Today, the Google Doodles Twitter account unveiled a new, updated Google Doodles website, which now lets you filter Google Doodles by year and country. Because Google posts its Doodles on its various websites around the world, and there are many Doodles active in any period of time, it was previously much more difficult to really get a handle on the gender diversity in Google Doodles.
Let’s take a quick look at 2011, specifically the Doodles posted in the United States. So far, in the men’s column, we have:
- Paul Cezanne (honored on January 19, 2011)
- Jules Verne (February 18, 2011)
- Thomas Edison (February 11, 2011)
- Constantin Brancusi (February 19, 2011)
- Will Eisner (March 6, 2011)
- Harry Houdini (March 24, 2011)
- Robert Bunsen (March 31, 2011)
- Charlie Chaplin (April 16, 2011)
- John James Audubon (April 26, 2011)
- Roger Hargreaves (May 9, 2011)
- Richard Scarry (June 5, 2011)
- Les Paul (June 9, 2011)
- Gregor Mendel (July 20, 2011)
- Alexander Calder (July 22, 2011)
- Pierre de Fermat (August 17, 2011)
- Jorge Luis Borges (August 24, 2011)
- Freddie Mercury (September 5, 2011)
- Albert Szent-Gyorgyi (September 16, 2011)
- Jim Henson (September 24, 2011)
- Art Clokey (October 12, 2011)
- Louis Daguerre (November 18, 2011)
- Mark Twain (November 30, 2011)
- Diego Rivera (December 8, 2011)
- Robert Noyce (December 12, 2011)
I’ve excluded some gendered holidays, such as Dr. Martin Luther King, Jr., Day, and other gendered events like the 50th anniversary of the first man in space, or of JFK’s inauguration, and focused specifically on people that Google Doodles honored on the anniversary of their birth.

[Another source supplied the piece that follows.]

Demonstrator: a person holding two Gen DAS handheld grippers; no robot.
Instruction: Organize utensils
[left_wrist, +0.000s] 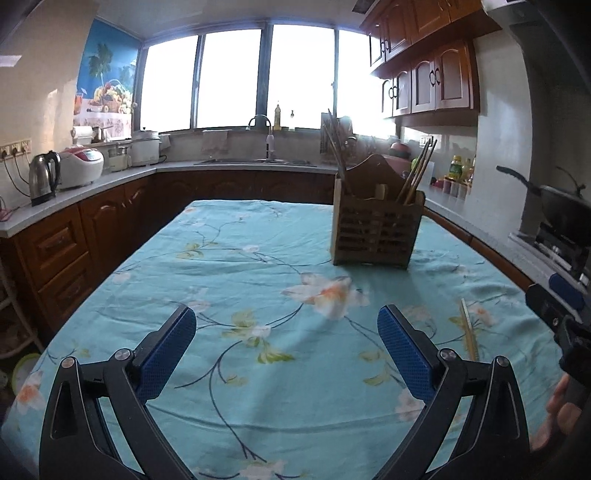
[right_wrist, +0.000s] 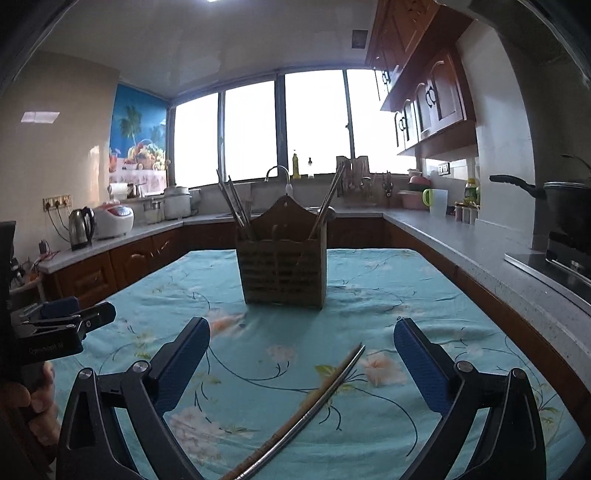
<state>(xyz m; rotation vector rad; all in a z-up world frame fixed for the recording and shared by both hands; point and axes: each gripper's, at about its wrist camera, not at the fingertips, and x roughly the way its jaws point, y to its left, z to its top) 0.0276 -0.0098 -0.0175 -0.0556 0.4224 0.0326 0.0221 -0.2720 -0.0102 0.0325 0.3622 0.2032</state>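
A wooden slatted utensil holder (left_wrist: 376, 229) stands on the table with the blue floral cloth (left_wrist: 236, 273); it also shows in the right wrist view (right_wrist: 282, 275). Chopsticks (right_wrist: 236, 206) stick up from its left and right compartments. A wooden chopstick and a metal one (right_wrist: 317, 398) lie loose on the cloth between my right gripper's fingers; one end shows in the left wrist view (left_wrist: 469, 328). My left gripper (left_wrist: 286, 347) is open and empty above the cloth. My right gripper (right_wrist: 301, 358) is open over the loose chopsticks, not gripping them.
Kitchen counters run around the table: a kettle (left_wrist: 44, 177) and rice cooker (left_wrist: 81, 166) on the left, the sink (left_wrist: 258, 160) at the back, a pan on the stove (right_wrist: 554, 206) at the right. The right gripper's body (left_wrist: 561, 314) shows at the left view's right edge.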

What about the representation of women? Going, once again, chronologically within 2011, we have:
- International Women’s Day (March 8, 2011)
- Mother’s Day (May 8, 2011)
- Martha Graham (May 11, 2011)
- Lucille Ball (August 6, 2011)
- Mary Blair (October 21, 2011)
- Marie Curie (November 7, 2011)
Note that International Women’s Day is not, um, a woman of note, nor is Mother’s Day. But the situation was just way too pathetic without this inclusion!
So, if we’re being as generous as we possibly can, then Google honored 6 women out of 30 Google Doodles in the bulk of 2011. If we’re being more realistic, then Google honored 4 women, and we should also really count John F. Kennedy and Yuri Gagarin, so we’re looking at 26 men and 4 women.
Is that really how Google should be representing the contributions of men and women as creators and innovators?